Summary: PreS-Gr. 3. The creators of Tomas and the Library Lady (1997) offer another glowing picture book set in the American Southwest, but this time, the story is a magical tall tale. In a cozy village, Dona Flor grows from an unusual child, who can speak the language of plants and animals, into a giant, whose heart is as large as her enormous hands and feet. After ferocious animal cries terrorize the villagers, Flor sets out to find their source. The culprit--a tiny, mischievous puma, who ingeniously amplifies his kittenish growl into a beastly roar--is an amusing surprise, and Flor soothes the cat in its own language, returning peace to her village.
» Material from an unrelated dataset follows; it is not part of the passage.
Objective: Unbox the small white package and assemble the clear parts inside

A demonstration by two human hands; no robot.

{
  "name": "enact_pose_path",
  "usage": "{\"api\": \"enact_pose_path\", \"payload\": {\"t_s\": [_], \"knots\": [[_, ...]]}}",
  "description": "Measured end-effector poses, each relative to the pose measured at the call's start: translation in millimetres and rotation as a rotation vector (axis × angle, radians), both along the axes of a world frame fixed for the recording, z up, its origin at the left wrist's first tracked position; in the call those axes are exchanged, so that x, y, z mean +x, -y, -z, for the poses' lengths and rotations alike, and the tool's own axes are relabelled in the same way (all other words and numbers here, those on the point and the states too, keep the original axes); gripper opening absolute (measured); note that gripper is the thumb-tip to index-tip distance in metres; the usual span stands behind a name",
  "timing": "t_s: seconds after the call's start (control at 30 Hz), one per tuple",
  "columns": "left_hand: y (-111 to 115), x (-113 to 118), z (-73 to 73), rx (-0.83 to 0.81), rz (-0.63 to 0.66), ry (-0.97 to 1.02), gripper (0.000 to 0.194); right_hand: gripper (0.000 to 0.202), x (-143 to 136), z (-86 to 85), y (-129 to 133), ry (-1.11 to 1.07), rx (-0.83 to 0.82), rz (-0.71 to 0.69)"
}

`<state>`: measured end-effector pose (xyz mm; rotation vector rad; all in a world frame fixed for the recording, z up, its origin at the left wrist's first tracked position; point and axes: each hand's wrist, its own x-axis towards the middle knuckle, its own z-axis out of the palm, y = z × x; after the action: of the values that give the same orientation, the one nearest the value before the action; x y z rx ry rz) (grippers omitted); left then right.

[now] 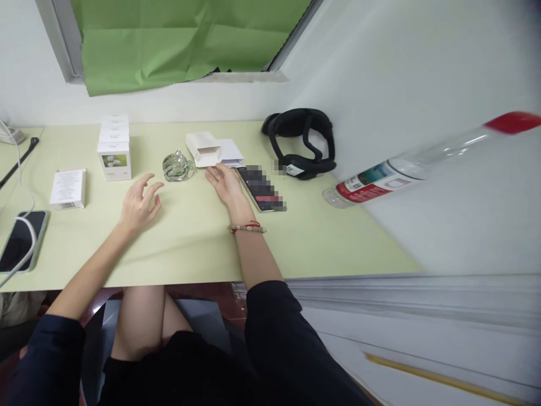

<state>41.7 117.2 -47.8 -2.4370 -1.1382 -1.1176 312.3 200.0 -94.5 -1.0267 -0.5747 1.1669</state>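
Note:
My left hand (139, 204) hovers over the pale green table (190, 242), fingers spread and empty, a little left of a clear glass perfume bottle (177, 166). My right hand (226, 183) lies flat on the table with its fingers apart, holding nothing. Its fingertips reach toward an open white carton (203, 149) lying on its side with its flap (230, 151) out. A dark phone (260, 189) lies just right of that hand. A bead bracelet is on my right wrist.
A stack of white boxes (114, 148) stands at the back left, another white box (67, 189) lies flat further left. A phone with a cable (19, 239) sits at the left edge. A black headset (302, 141) and a plastic bottle (422, 166) are at the right.

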Motion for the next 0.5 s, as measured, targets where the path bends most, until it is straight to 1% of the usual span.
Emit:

Mora strengthens her economical, poetic text with vivid, fanciful touches: the villagers use Flor's colossal homemade tortillas as roofs, for example. Colon's signature scratchboard art extends the whimsy and gentle humor in lovely scenes of the serene heroine sweet-talking the animals or plucking a star from the sky. A winning read-aloud, particularly for children who can recognize the intermittent Spanish phrases. Gillian Engberg Copyright © American Library Association. All rights reserved
Themes: Peace, Fear, Leadership, Compassion
Classroom Implications: An American Southwest myth is an excellent addition to a study on myths and folktales in a classroom. This picture book includes Spanish phrases, which always benefit native and emerging Spanish speakers. The author uses descriptive, poetic language that is sure to bring students into the story.